Resume from checkpoint by meiji163 · Pull Request #1595

Resume from checkpoint by meiji163 · Pull Request #1595 · github/gh-ost

Description

This PR introduces a checkpoint mechanism that can be used to resume a migration. In combination with --gtid, this would allow the user to resume the migration using a different replica. If using file-based coordinates, it requires to resume using the same replica. This is a continuation of @shlomi-noach's POC in #343. Closes #205

Usage: run gh-ost normally with --checkpoint flag. If the migration is interrupted/killed, restart gh-ost with the same arguments with the additional --resume flag. By default the checkpoint is every 300 seconds, but can be configured with --checkpoint-seconds. Also see doc/resume.md.

In case this PR introduced Go code changes:

contributed code is using same conventions as original code
script/cibuild returns with no formatting errors, build errors or unit test errors.

Details

The two main operations of gh-ost are applying DML events from the binlog and copying rows to the ghost table.
A checkpoint saves the state of both:

the binlog coordinates of the transaction last applied to the gh-ost table (LastTrxCoords)
the range last copied to the gh-ost table (IterationRangeMin and IterationRangeMax)
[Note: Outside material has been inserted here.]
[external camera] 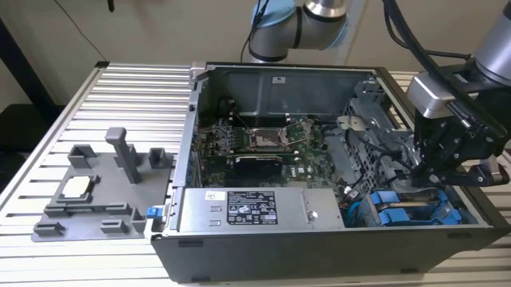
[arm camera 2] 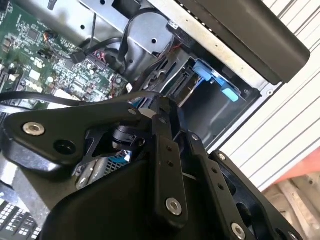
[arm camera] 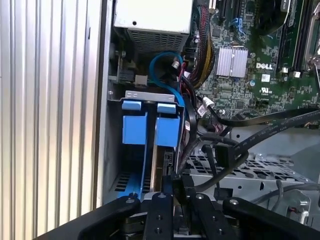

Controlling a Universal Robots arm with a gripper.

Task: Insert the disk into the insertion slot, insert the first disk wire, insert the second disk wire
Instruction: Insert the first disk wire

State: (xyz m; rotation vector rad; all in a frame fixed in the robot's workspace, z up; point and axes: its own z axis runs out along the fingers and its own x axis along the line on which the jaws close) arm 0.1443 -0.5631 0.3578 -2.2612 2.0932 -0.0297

It is safe to resume the migration from this state because

DML event application is idempotent at the row level. If binlog streamer resumes at coordinates smaller than or equal to the coordinates last processed by the applier, the final values should be the same even if some DML events are applied twice.
Copying a row is also idempotent since the second INSERT will fail with duplicate key error. Then the DML applier will bring the row up to date like usual

To store the checkpoint we use a new _ghk table, which looks like

CREATE TABLE _${original_tablename}_ghk (
    `gh_ost_chk_id` bigint auto_increment primary key,
    `gh_ost_chk_timestamp` bigint,
    `gh_ost_chk_coords` varchar(4096),
    `gh_ost_chk_iteration` bigint,
    `gh_ost_rows_copied` bigint,
    `gh_ost_dml_applied` bigint,
    `c1_min`,`c2_min`, ...,`cn_min`,
    `c1_max`,`c2_max`, ...,`cn_max`
);

where (c1_min, c2_min..., cn_min) and (c1_max, ... cn_max) are the created with the same types as the shared unique key (c1, c2, ... cn) used by gh-ost.

Testing

Replica Tests

I tested resuming with --test-on-replica under synthetic sysbench OLTP write load of ~2k DML/sec. I created a sysbench table with 300M rows and ran a no-op migration with --gtid and --checkpoint set to timeout after 10min. 10 seconds after migration timed out, I started a new gh-ost process with --resume. When the migration finished the ghost and original tables were checksummed, revealing no data discrepancy. ✅

I repeated this test using an initial timeout of 20min and a waiting period of 1hr before resuming. The data integrity check also passed. In addition the test passed running on two testing replicas in production clusters.

Switching Replicas

I tested resuming gh-ost using a different replica than the original one it was attach to:

Using the same 300M test table and sysbench write load, I started the migration gh-ost --alter='add index k_2 (c)' --host='replica1' --gtid --checkpoint
After 10min, I killed the migration
After waiting 5min, I resumed the migration using a second replica: gh-ost --alter='add index k_2 (c)' --host='replica2' --gtid --checkpoint --resume
After a few minutes, I killed the sysbench write load (so no DML happens after cutover).
Once migration completed, I checksummed the original and ghost table to verify data integrity. ✅

Failover Test

Using the same setup, I tested resuming migration after a master failover triggered by orchestrator. The failover kills the migration, and I resumed the migration using the same replica. ✅